▶ _WHAT THE TASK ASKS_
The entire listing below should be output exactly as it stands.

(DATA BLOCK Opens)

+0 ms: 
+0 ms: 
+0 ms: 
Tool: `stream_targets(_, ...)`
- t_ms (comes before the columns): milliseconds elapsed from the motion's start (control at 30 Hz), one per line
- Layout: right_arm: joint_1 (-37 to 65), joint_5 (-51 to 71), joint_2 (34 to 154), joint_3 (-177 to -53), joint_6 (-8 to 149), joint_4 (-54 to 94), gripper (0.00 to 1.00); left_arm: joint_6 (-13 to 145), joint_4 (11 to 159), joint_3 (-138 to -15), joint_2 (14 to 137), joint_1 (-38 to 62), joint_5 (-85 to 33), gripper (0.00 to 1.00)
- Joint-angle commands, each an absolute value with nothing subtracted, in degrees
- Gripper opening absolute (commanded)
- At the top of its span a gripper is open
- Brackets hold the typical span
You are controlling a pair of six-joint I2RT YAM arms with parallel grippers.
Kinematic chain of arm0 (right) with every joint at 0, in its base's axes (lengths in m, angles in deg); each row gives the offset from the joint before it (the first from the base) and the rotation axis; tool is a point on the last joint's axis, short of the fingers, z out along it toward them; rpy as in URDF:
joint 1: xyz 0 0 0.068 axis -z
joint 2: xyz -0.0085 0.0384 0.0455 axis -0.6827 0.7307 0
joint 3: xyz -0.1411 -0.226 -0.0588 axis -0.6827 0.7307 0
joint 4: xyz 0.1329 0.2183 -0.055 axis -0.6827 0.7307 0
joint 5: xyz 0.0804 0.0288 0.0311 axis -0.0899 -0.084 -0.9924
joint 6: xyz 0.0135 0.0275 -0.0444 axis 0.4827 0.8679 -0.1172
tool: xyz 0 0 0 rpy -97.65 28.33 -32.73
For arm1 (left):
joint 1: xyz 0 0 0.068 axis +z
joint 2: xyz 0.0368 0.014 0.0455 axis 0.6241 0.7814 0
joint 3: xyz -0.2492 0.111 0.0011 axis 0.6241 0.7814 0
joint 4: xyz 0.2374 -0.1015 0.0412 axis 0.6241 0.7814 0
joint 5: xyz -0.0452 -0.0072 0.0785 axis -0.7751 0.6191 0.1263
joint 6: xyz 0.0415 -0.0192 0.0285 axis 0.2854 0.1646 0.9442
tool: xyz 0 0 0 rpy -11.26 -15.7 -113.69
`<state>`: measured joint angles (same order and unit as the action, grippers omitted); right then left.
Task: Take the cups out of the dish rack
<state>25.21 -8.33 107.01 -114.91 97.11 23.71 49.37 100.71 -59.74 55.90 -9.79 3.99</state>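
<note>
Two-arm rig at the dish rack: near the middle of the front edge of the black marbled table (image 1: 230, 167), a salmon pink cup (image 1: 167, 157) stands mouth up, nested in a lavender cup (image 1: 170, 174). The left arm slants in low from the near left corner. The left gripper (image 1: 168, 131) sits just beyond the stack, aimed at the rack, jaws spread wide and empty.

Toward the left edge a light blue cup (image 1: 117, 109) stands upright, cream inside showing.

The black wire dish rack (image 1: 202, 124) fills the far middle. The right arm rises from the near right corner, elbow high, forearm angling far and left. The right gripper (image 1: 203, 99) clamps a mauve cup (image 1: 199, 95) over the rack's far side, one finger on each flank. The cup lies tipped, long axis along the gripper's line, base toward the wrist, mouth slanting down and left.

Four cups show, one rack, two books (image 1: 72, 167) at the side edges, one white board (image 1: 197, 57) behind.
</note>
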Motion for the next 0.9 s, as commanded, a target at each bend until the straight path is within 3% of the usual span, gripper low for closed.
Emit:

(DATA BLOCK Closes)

▶ _RESPONSE TO THIS TASK_
+0 ms: 
+0 ms: 
+0 ms: 
Tool: `stream_targets(_, ...)`
- t_ms (comes before the columns): milliseconds elapsed from the motion's start (control at 30 Hz), one per line
- Layout: right_arm: joint_1 (-37 to 65), joint_5 (-51 to 71), joint_2 (34 to 154), joint_3 (-177 to -53), joint_6 (-8 to 149), joint_4 (-54 to 94), gripper (0.00 to 1.00); left_arm: joint_6 (-13 to 145), joint_4 (11 to 159), joint_3 (-138 to -15), joint_2 (14 to 137), joint_1 (-38 to 62), joint_5 (-85 to 33), gripper (0.00 to 1.00)
- Joint-angle commands, each an absolute value with nothing subtracted, in degrees
- Gripper opening absolute (commanded)
- At the top of its span a gripper is open
- Brackets hold the typical span
You are controlling a pair of six-joint I2RT YAM arms with parallel grippers.
Kinematic chain of arm0 (right) with every joint at 0, in its base's axes (lengths in m, angles in deg); each row gives the offset from the joint before it (the first from the base) and the rotation axis; tool is a point on the last joint's axis, short of the fingers, z out along it toward them; rpy as in URDF:
joint 1: xyz 0 0 0.068 axis -z
joint 2: xyz -0.0085 0.0384 0.0455 axis -0.6827 0.7307 0
joint 3: xyz -0.1411 -0.226 -0.0588 axis -0.6827 0.7307 0
joint 4: xyz 0.1329 0.2183 -0.055 axis -0.6827 0.7307 0
joint 5: xyz 0.0804 0.0288 0.0311 axis -0.0899 -0.084 -0.9924
joint 6: xyz 0.0135 0.0275 -0.0444 axis 0.4827 0.8679 -0.1172
tool: xyz 0 0 0 rpy -97.65 28.33 -32.73
For arm1 (left):
joint 1: xyz 0 0 0.068 axis +z
joint 2: xyz 0.0368 0.014 0.0455 axis 0.6241 0.7814 0
joint 3: xyz -0.2492 0.111 0.0011 axis 0.6241 0.7814 0
joint 4: xyz 0.2374 -0.1015 0.0412 axis 0.6241 0.7814 0
joint 5: xyz -0.0452 -0.0072 0.0785 axis -0.7751 0.6191 0.1263
joint 6: xyz 0.0415 -0.0192 0.0285 axis 0.2854 0.1646 0.9442
tool: xyz 0 0 0 rpy -11.26 -15.7 -113.69
`<state>`: measured joint angles (same order and unit as the action, grippers omitted); right then left.
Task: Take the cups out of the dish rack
<state>25.21 -8.33 107.01 -114.91 97.11 23.71 49.37 100.71 -59.74 55.90 -9.79 3.99</state>
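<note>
Two-arm rig at the dish rack: near the middle of the front edge of the black marbled table (image 1: 230, 167), a salmon pink cup (image 1: 167, 157) stands mouth up, nested in a lavender cup (image 1: 170, 174). The left arm slants in low from the near left corner. The left gripper (image 1: 168, 131) sits just beyond the stack, aimed at the rack, jaws spread wide and empty.

Toward the left edge a light blue cup (image 1: 117, 109) stands upright, cream inside showing.

The black wire dish rack (image 1: 202, 124) fills the far middle. The right arm rises from the near right corner, elbow high, forearm angling far and left. The right gripper (image 1: 203, 99) clamps a mauve cup (image 1: 199, 95) over the rack's far side, one finger on each flank. The cup lies tipped, long axis along the gripper's line, base toward the wrist, mouth slanting down and left.

Four cups show, one rack, two books (image 1: 72, 167) at the side edges, one white board (image 1: 197, 57) behind.
</note>
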Motion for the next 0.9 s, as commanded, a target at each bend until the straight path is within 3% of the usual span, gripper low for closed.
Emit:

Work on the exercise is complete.